BRIEF SUMMARY OF THE INVENTION

According to first aspects of the disclosure, a fluidic propulsion system enclosure may include one or more of a high-pressure gas source container, a high-pressure gas source inlet, an ambient air inlet, a thruster container, a thruster outlet in fluid communication with the high-pressure gas source inlet and the ambient air inlet, and/or a housing substantially surrounding and interconnecting the high-pressure gas source container and the thruster container. In embodiments, the enclosure may include one or more sound and/or energy abatement baffles within the housing.


In embodiments, the top of the housing may be configured to be permanently, or selectively, open to the ambient air while the fluidic propulsion system is in operation.


In embodiments, the sound and/or energy abatement baffle(s) may be disposed between the high-pressure gas source container and the thruster container, and may include a sound and/or energy dampening material.


In embodiments, the housing may include a sound and/or energy dampening material.


In embodiments, the ambient air inlet may be disposed behind the high-pressure gas source container.


In embodiments, the enclosure may include the high-pressure gas source, such as gas turbine, a turbo fan, a compressor, or other mechanism.


In embodiments, the high-pressure gas source inlet may be configured to provide ambient air to the high-pressure gas source.


In embodiments, the high-pressure gas source may be entirely contained in the housing.


In embodiments, the enclosure may include the thruster. The thruster, when included, may be in fluid communication with the high-pressure gas source and the ambient air inlet. In embodiments, the thruster may be entirely contained in the housing.


In embodiments, the enclosure may include a fuel inlet.


In embodiments, the enclosure may include a fuel tank in fluid communication with the fuel inlet.


In embodiments, the enclosure may include a navigation system configured to calculate location, control exterior control surfaces and/or thruster orientation means, and/or process automated, semi-automated and/or manual navigation instructions.

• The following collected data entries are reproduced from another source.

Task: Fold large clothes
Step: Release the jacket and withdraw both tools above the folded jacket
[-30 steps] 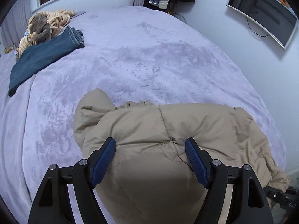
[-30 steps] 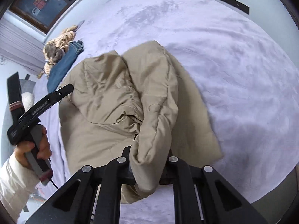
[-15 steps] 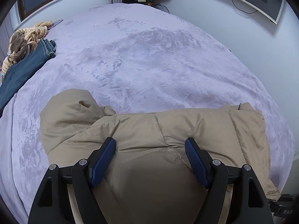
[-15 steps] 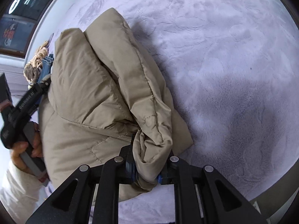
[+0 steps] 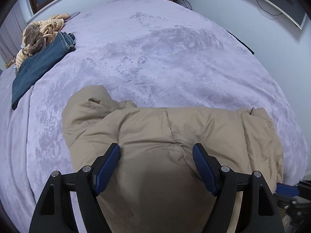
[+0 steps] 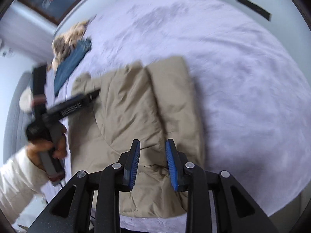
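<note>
A tan puffer jacket (image 5: pixel 175 136) lay at the bottom centre of both views, bunched on a lavender plush bed cover (image 5: pixel 165 54). In the right wrist view one side panel was folded over the body, leaving a long crease running up the frame.

The left gripper (image 5: pixel 156 165) hovered over the jacket with its blue pads (image 5: pixel 107 165) spread wide, gripping nothing. The right gripper (image 6: pixel 152 163) was partly open above the jacket's near edge, nothing pinched between its pads.

The jacket looked soft, puffy and light, with a smooth shell likely to slip and spring back open. A quilted seam or the hem edge seemed the surest place to pinch.

At upper left, well apart from it, lay blue jeans (image 5: pixel 42 58) beside a striped knit garment (image 5: pixel 38 35).
</note>
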A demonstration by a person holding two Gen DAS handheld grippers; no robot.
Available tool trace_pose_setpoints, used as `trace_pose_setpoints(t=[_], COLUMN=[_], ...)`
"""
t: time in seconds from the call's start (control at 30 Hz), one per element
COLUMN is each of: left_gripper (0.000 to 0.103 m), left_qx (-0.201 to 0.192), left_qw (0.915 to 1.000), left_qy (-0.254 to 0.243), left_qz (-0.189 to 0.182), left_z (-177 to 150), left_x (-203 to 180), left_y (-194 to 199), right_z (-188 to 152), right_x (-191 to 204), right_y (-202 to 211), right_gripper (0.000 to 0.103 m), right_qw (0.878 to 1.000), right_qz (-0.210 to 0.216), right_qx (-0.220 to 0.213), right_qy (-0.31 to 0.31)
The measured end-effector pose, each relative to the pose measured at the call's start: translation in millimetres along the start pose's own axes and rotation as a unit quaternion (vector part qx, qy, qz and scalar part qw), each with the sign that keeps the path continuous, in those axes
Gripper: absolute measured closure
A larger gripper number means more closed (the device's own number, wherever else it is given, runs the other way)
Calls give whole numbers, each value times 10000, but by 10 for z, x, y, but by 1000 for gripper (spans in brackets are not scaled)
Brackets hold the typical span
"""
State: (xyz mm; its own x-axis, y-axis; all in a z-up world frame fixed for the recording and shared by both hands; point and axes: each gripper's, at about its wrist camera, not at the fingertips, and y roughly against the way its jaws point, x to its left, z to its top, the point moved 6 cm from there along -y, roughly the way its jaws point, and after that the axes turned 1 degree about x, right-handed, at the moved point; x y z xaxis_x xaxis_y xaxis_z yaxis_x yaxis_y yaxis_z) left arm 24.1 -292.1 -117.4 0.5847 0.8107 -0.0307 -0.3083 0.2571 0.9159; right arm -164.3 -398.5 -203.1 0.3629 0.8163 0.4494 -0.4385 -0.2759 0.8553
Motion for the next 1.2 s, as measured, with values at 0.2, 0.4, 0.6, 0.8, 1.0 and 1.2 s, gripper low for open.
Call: trace_pose_setpoints(t=[0.2,0.4,0.6,0.8,1.0,1.2], left_gripper=[3,3,3,3,3,3], left_qx=[301,576,812,800,721,650], left_qw=[9985,9932,9882,9893,9905,9923], left_qy=[411,917,1241,1161,1123,1019], left_qz=[214,434,381,371,342,275], left_z=[-445,-956,-1267,-1326,-1402,-1457], left_x=[201,289,302,330,380,403], left_y=[329,497,539,610,718,762], right_z=[-78,-200,-312,-180,-236,-353], right_x=[-86,-165,-127,-32,44,77], right_y=[-396,-422,-468,-252,-50,72], right_gripper=[72,73,73,61,46,31], right_qw=[9986,9977,9978,9990,9997,9995], right_qz=[43,106,2,54,-27,-35], right_qx=[519,624,619,427,163,-36], right_qy=[16,236,255,-140,-168,-322])
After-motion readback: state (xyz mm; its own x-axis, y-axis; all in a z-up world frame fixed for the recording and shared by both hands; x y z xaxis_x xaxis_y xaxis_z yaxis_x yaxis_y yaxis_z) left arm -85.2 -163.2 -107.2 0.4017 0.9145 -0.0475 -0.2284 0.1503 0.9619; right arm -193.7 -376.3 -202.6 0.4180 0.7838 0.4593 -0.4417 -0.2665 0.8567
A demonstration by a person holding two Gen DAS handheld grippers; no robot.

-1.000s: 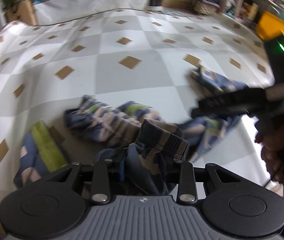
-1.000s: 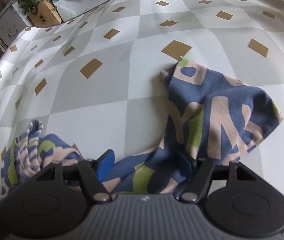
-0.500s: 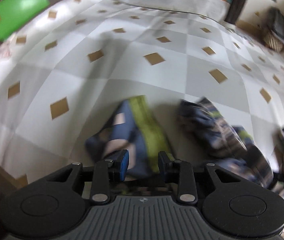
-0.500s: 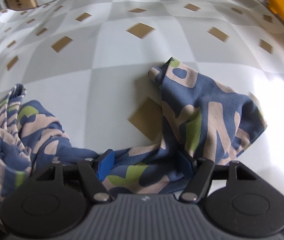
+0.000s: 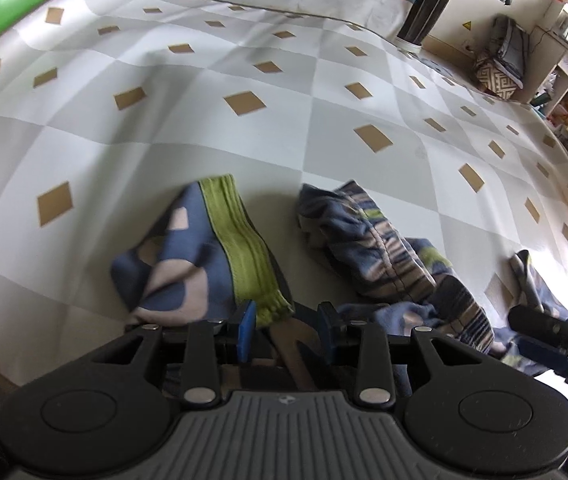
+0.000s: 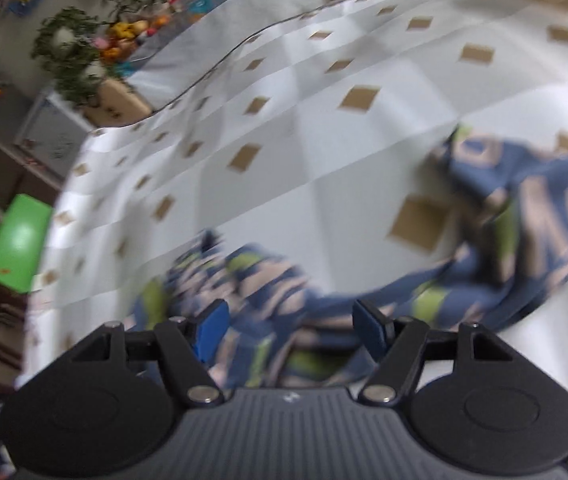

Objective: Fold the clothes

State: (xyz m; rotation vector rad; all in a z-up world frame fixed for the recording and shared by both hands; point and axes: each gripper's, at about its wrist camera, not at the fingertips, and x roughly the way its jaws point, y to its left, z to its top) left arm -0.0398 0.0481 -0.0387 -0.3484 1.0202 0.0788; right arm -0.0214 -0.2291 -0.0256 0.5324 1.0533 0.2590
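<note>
From the left wrist view, the folding is judged barely begun: the garment (image 5: 212, 256), blue with pink shapes and green bands, is seen rumpled on the near part of the table (image 5: 244, 128), one cuffed end lying flat on the left and a twisted, bunched stretch (image 5: 380, 256) to its right. No neat fold is visible. The left tool (image 5: 286, 330) is seen with its jaws narrowly apart, just over the green cuff (image 5: 244, 248); the pads do not appear to press on the cloth, and contact beneath them is hidden by the tool body. At the right edge the right tool (image 5: 552, 340) is cut off, and the cloth under it is lost in glare.

From the right wrist view, everything is smeared by blur. The right tool (image 6: 292, 324) is shown with its jaws wide apart and cloth lying between them, seemingly ungripped. A wider, flatter part of the garment (image 6: 524, 216) is made out far right, partly washed out by bright light. Spreading, smoothing and all folds are judged left to do.
</note>
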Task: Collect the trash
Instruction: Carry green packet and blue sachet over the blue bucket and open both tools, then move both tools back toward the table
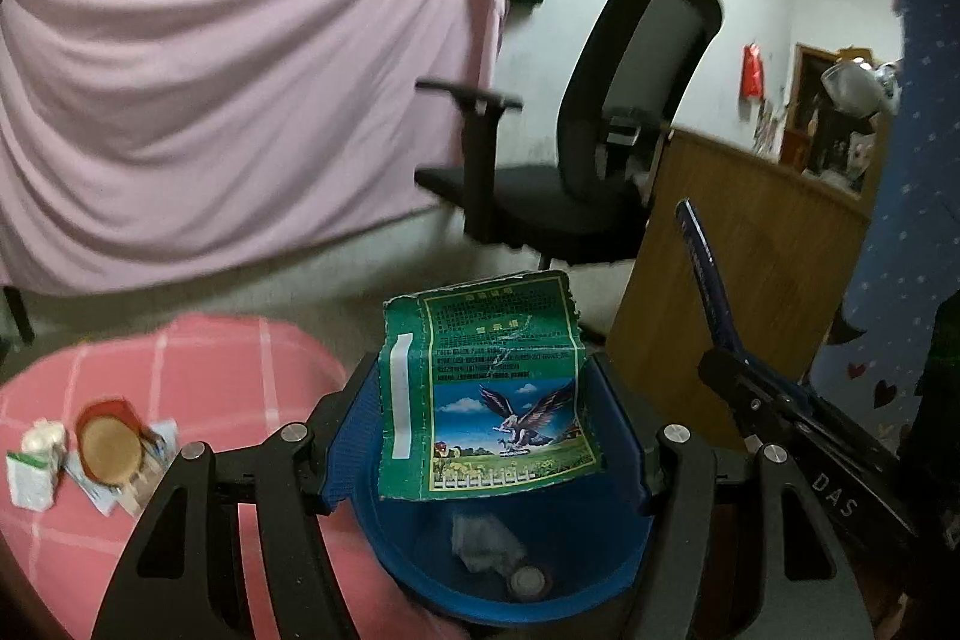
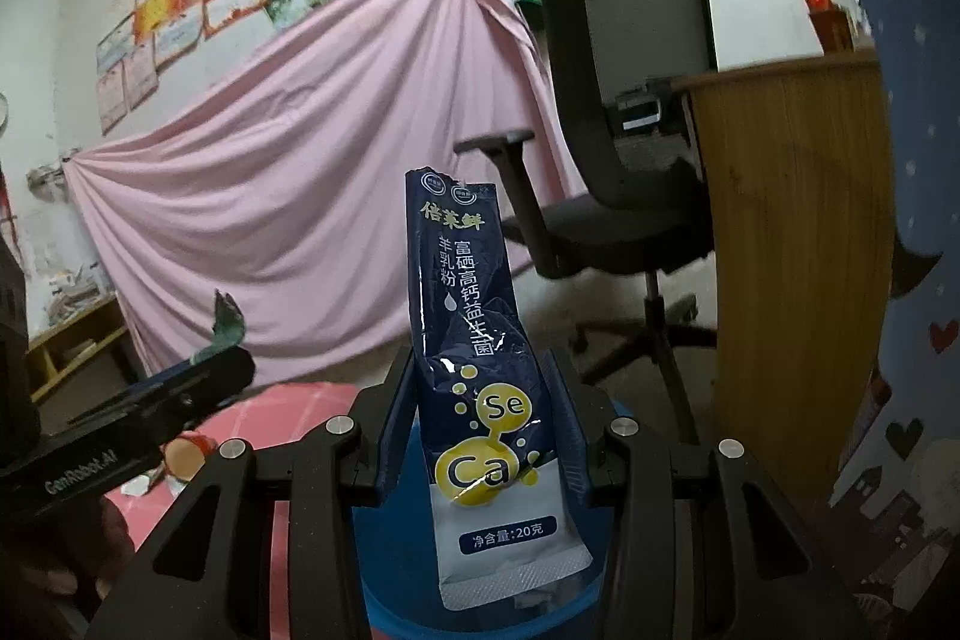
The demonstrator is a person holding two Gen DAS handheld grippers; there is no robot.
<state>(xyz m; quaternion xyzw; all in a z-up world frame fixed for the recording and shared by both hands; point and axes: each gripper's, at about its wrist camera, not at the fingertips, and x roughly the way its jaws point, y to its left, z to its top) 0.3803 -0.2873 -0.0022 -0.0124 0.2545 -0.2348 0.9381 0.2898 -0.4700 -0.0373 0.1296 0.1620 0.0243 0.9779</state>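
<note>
- Holding trash over the round blue plastic bin (image 1: 576,568), both tongs are clenched: the left gripper (image 1: 486,436) grasps a flat green paper wrapper printed with an eagle (image 1: 486,388), and the right gripper (image 2: 480,436) grasps a tall navy-and-white foil sachet (image 2: 480,370).
- Judging progress: a crumpled grey scrap (image 1: 480,538) and a small round metal cap (image 1: 529,580) already lie in the bin, so collecting is under way.
- Left to gather, it seems: a red-rimmed round lid (image 1: 111,445), white packets (image 1: 33,466) and papers on the pink checked tablecloth (image 1: 252,370).
- Readable writing: the sachet shows "Se", "Ca", "净含量:20克", "羊乳粉"; one gripper body reads "GenRobot.AI". The wrapper's text is too small to read.
</note>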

According to further aspects of the disclosure, a fluidic propulsion system may be provided, including one or more of a high-pressure gas source, a high-pressure gas channel in fluid communication with the high-pressure gas source, an ambient air inlet, an ambient air channel in fluid communication with the ambient air inlet, a thruster in fluid communication with the high-pressure gas channel and the ambient air channel and configured to mix a high-pressure gas provided by the high-pressure gas source and a low-pressure gas provided by the ambient air inlet, a housing substantially surrounding the high-pressure gas source, the high-pressure gas channel, the ambient air channel, and the thruster, and/or a thruster outlet configured to eject the mixture of the high-pressure gas and the low-pressure gas as a combined gas flow.


In embodiments, the propulsion system may include one or more sound and/or energy abatement baffles within the housing. The sound and/or energy abatement baffle(s) may be disposed between the high-pressure gas source and the thruster.


In embodiments, the high-pressure gas source may be, for example, a gas turbine, a turbo fan, a compressor, or other mechanism.


According to yet further aspects of the disclosure, a powered airfoil may be provided including the fluidic propulsion system enclosure described herein. In embodiments, the powered airfoil may be, for example, a human-piloted ground vehicle with flight capability, or an autonomous or semi-autonomous unmanned aerial vehicle.


Additional features, advantages, and embodiments of the invention may be set forth or apparent from consideration of the following detailed description, drawings, and claims. Moreover, it is to be understood that both the foregoing summary of the invention and the following detailed description are exemplary and intended to provide further explanation without limiting the scope of the invention claimed. The detailed description and the specific examples, however, indicate only preferred embodiments of the invention. Various changes and modifications within the spirit and scope of the invention will become apparent to those skilled in the art from this detailed description.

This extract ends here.